La progression des partis nationaux-populistes en Europe depuis une dizaine d’années, couplée à leur accession et leur maintien au pouvoir dans un certain nombre de pays, nous incitent à renouveler nos grilles d’analyse à leur sujet. Il nous faut désormais conduire des études plus opérationnelles et empiriques, fondées sur les politiques publiques concrètement mises en place par ces partis lorsqu’ils arrivent au pouvoir.

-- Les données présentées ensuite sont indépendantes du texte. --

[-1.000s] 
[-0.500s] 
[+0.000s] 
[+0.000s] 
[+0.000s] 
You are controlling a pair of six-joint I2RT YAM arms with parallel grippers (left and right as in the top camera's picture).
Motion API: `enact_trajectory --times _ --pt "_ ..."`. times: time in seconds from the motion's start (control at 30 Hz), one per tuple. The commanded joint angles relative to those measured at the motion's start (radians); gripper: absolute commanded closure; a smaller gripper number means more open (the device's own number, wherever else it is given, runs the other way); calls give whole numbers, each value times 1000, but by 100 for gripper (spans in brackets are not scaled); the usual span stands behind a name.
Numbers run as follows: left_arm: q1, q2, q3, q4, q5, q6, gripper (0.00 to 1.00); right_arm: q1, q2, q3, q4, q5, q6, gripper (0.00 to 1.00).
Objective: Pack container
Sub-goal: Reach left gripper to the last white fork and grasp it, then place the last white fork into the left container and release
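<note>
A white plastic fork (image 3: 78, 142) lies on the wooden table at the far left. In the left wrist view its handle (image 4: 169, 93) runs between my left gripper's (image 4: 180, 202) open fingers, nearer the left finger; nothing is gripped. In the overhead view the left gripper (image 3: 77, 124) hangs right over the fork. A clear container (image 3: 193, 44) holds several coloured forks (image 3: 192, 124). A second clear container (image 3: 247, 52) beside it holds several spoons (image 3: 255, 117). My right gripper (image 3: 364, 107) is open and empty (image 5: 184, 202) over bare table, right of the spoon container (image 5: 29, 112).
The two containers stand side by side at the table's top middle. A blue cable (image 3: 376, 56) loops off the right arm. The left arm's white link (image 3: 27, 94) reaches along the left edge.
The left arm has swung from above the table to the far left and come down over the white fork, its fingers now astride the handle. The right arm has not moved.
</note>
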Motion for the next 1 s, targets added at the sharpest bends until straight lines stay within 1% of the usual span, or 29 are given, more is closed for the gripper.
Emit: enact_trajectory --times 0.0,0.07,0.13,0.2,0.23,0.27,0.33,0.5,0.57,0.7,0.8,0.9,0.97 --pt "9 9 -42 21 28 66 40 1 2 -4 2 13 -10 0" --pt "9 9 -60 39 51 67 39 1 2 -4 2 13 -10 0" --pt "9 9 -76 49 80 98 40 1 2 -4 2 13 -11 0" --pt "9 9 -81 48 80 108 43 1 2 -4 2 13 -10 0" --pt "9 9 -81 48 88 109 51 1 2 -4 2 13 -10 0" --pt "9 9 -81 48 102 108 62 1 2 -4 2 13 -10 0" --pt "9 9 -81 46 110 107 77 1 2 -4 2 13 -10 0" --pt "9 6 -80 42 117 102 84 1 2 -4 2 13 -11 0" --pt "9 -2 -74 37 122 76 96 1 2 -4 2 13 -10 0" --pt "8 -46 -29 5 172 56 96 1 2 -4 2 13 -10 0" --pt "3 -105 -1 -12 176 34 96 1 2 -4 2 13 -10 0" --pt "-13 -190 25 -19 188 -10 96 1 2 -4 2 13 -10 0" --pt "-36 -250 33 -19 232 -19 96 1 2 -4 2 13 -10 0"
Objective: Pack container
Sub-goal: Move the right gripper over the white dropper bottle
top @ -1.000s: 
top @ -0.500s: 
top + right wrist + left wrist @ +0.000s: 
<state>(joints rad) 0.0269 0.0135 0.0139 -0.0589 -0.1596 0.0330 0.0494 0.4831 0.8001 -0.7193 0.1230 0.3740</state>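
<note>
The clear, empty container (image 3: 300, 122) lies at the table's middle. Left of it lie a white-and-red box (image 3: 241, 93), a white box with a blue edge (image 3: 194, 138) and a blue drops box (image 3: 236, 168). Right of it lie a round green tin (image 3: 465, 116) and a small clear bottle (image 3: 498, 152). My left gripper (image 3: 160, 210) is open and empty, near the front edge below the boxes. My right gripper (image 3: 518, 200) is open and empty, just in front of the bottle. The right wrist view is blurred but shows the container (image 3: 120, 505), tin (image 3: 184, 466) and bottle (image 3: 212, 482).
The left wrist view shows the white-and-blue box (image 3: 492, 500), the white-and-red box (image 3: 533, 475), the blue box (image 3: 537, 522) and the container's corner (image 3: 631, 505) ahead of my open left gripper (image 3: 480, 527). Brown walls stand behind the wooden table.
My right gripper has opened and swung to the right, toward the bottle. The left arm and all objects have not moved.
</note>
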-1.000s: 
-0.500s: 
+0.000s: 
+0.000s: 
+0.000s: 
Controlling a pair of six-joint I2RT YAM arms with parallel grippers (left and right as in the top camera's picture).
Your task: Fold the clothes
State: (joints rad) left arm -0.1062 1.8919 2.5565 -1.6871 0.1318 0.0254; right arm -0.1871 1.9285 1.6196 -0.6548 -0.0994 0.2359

C’est toute l’ambition de ce travail. 

Après un premier volet consacré aux nationaux-populistes dans l’Union européenne, cette nouvelle note se concentre exclusivement sur trois pays où ces forces politiques sont arrivées au pouvoir : la Hongrie de Viktor Orbán (au pouvoir depuis 2010), la Pologne du parti Droit et Justice (au pouvoir entre 2015 et 2023) et l’Italie de Giorgia Meloni (au pouvoir depuis octobre 2022). 

Analyser la réalité de l’exercice du pouvoir

Dans cette perspective, cette note s’intéresse à cinq champs de politiques publiques : les politiques économiques et sociales, les politiques migratoires, les politiques environnementales, la politique étrangère et, enfin, la question, centrale pour ces trois pays, de l’État de droit et des valeurs. 

Notre démarche se déploie ensuite sur trois temporalités différentes, sur chacun de ces pans de politique publique : que proposent ces partis durant les campagnes électorales ? Quelles politiques publiques concrètes mettent-ils effectivement en œuvre lorsqu’ils arrivent aux responsabilités ? Et, de manière sous-jacente, quel décalage éventuel peut-on identifier entre le discours et les actes ? Enfin, quelles conséquences leurs politiques ont-elles sur leur pays et comment leurs opinions publiques les perçoivent-elles ?

Une grammaire nationale-populiste appliquée sous contraintes

Derrière la radicalité du discours, un pragmatisme s’installe à l’épreuve du pouvoir. La dépendance financière à l’UE, le besoin de main-d’œuvre des pays et les enjeux de la transition énergétique sont autant de contraintes qui poussent les gouvernements nationaux-populistes à infléchir leurs politiques une fois arrivés aux responsabilités

Cette tendance au pragmatisme n’est pas le fait d’un modèle unique ou d’une trajectoire toute tracée ; plutôt, elle est la marque d’une grammaire nationale-populiste qui doit composer avec des réalités nationales distinctes. On la retrouve principalement dans les domaines économique et social, migratoire ou environnemental. Elle s’observe également dans leur rapport aux institutions de l’État de droit : à des degrés divers, chacun cherche à infléchir leur fonctionnement et à reconfigurer les équilibres de la vie démocratique.

En revanche, les divergences en matière de politique étrangère sont marquées. C’est particulièrement le cas de la Hongrie, qui, depuis la guerre en Ukraine, a suivi une trajectoire distincte, en soutenant ouvertement la Russie (réticences à l’égard des sanctions, maintien de sa dépendance énergétique, refus du soutien militaire envers Kiev). Cette position rompt avec celle de la Pologne et de l'Italie.